The cost of college has increased so much that many families rely on two generations to help cover expenses.
There are parents, who are increasingly saving in 529 university savings plans, where earnings are tax-free if used for qualified education expenses. Then there are the grandparents, who are joining the mission to take the children to college with less debt. They too are saving in 529 floors.
Here is the problem Many grandparents worry that their 529 contributions will negatively affect their grandchildren in the process of federal financial aid.
The free application for Federal Student Aid (FAFSA) examines income and assets for parents and students. A 529 owned by a grandfather is not reported on the FAFSA.
But once the money has been withdrawn from a 529 due to grandparents and used to pay for college expenses, it is considered income for the student and must be reported to the FAFSA. Because up to 50% of a student's income is considered available for college, the money used by a grandparent's 529 can reduce aid by at least half of the amount of the distribution.
There are ways for grandparents to manage 529 withdrawals to minimize the impact on financial aid.
– Instead of opening 529 themselves, grandparents can contribute to a parental ownership plan 529, which reduces the eligibility for financial needs-based assistance to only 5.64 percent of the assets' net assets.
– Grandparents can open an account and collect state tax deductions for themselves. But when it comes time to withdraw money, they can transfer ownership to a parent. Be sure to check first with the finance company that manages the 529 plan to confirm that you can change ownership and / or that there are no tax consequences in doing so.
– Families can use their grandparents' 529 money last. The FAFSA uses the tax information two years ago. So grandparents can wait until after 1 January of the second year to take a distribution and will not influence the FAFSA of the next year, taking on graduate students in four years, says Mark Kantrowitz, editor and vice president of research for Savingforcollege.com, a website created to help families understand 529 plans.

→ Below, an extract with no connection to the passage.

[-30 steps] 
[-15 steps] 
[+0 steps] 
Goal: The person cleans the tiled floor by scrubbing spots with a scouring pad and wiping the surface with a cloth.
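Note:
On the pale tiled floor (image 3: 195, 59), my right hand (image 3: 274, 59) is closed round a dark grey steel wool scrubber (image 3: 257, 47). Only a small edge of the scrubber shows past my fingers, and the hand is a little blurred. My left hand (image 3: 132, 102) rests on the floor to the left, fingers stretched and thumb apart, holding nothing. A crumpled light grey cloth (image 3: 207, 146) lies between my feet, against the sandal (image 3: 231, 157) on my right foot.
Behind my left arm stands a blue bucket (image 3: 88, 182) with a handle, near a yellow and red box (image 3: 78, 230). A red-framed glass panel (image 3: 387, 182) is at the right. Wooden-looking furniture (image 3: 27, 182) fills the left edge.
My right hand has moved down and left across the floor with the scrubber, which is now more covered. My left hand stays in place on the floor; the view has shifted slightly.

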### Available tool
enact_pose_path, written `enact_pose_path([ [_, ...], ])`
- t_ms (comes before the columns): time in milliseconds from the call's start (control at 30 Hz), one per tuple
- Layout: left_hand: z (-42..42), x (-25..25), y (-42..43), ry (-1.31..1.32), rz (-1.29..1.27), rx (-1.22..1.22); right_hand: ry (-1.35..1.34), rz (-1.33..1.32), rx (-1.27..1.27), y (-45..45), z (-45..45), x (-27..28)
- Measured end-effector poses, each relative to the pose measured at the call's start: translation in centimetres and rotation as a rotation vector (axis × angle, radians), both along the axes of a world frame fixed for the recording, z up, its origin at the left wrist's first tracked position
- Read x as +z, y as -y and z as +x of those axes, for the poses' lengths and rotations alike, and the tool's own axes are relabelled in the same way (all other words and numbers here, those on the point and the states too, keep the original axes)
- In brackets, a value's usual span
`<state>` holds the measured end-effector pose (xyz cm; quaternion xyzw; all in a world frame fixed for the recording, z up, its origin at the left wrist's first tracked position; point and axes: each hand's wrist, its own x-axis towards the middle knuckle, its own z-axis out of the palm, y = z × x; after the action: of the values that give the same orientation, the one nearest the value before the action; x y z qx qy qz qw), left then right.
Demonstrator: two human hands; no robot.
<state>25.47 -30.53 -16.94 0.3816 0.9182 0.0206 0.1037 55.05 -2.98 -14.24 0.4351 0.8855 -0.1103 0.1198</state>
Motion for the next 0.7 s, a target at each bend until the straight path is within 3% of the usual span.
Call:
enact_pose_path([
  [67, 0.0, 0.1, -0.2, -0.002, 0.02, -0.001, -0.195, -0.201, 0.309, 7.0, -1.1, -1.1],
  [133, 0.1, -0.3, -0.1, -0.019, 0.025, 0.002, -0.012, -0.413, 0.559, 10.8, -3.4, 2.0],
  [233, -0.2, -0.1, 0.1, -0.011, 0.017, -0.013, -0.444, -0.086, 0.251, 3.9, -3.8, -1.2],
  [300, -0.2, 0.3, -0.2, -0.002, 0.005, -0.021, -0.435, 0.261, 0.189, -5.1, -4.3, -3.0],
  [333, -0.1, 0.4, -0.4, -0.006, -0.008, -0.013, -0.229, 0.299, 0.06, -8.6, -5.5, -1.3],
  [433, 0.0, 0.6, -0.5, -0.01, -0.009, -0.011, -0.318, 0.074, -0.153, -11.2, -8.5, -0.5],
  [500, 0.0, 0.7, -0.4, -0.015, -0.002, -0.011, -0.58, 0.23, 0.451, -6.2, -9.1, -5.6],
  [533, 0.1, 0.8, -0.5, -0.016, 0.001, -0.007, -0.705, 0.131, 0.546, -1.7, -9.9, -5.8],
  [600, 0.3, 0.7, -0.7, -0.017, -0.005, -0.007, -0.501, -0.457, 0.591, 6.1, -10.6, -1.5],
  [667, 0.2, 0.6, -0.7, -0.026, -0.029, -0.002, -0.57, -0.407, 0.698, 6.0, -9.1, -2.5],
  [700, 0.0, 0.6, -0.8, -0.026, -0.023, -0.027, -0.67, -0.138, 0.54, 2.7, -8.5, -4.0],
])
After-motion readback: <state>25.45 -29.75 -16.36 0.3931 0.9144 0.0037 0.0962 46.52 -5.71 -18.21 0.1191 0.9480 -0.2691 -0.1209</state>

Kantrowitz said that if it takes a five-year-old student to graduate, then grandparents can wait until January 1 of the junior year to take a distribution. During a recent online discussion, I invited Kantrowitz to answer questions on 529 plans.
D: My in-laws are making 529 contributions for my three children. At some point, my in-laws will pass, and I hope this happens long after my children have left college. But if it's before I start college, is there anything my husband and I have to do to make sure children have access to these funds?
Kantrowitz: A 529 plan has an account holder and a payee (the child). There are three typical scenarios involving grandparents and 529 plans:
– The grandfather is the owner of the account and the nephew is the beneficiary.
– The parent is the owner of the account and the nephew is the beneficiary.
– The nephew is the owner of the account (a custody account) and the beneficiary, with the grandfather acting as custodian until the nephew reaches the age of majority.
If grandparents are the owners of the account, ask them if they have specified a successor, in case they pass. If they do not, suggest to appoint you or your spouse as a successor.
D: If grandparents are holders of a 529 account and transfer the property to the parents to reduce the effect on the aid, is this the same as taxable income for the parents for that year?
Kantrowitz: Generally, a change in the account owner or in the rollover of a 529 plan is excluded from federal income. At the state level, it depends on the law of the state. Some states negotiate a shift to a non-state 529 plan such as an unqualified distribution, which will subdivide the portion of earnings to income taxes at the payee's rate, plus a 10% tax penalty, in addition to the recapitulation of tax income benefits State. So it is better to move from a grandparents '529 plan to a 529 property plan owned by the parents in the same state as the grandparents' plan 529.
Singletary: I understand the concern about how the FAFSA rules deal with the 529 grandparent-owned distributions. Many wonder if it is worthwhile to finance a 529 for their grandchildren. They worry that they are hindering free money.
However, if the alternative is not to save, this makes no financial sense. Much of the help based on need is in the form of loans. And, as I have repeatedly reported, most students do not get enough scholarships – based on necessity or merit – for a complete tour of college. So there will be a gap and savings in a 529 plan can help fill it.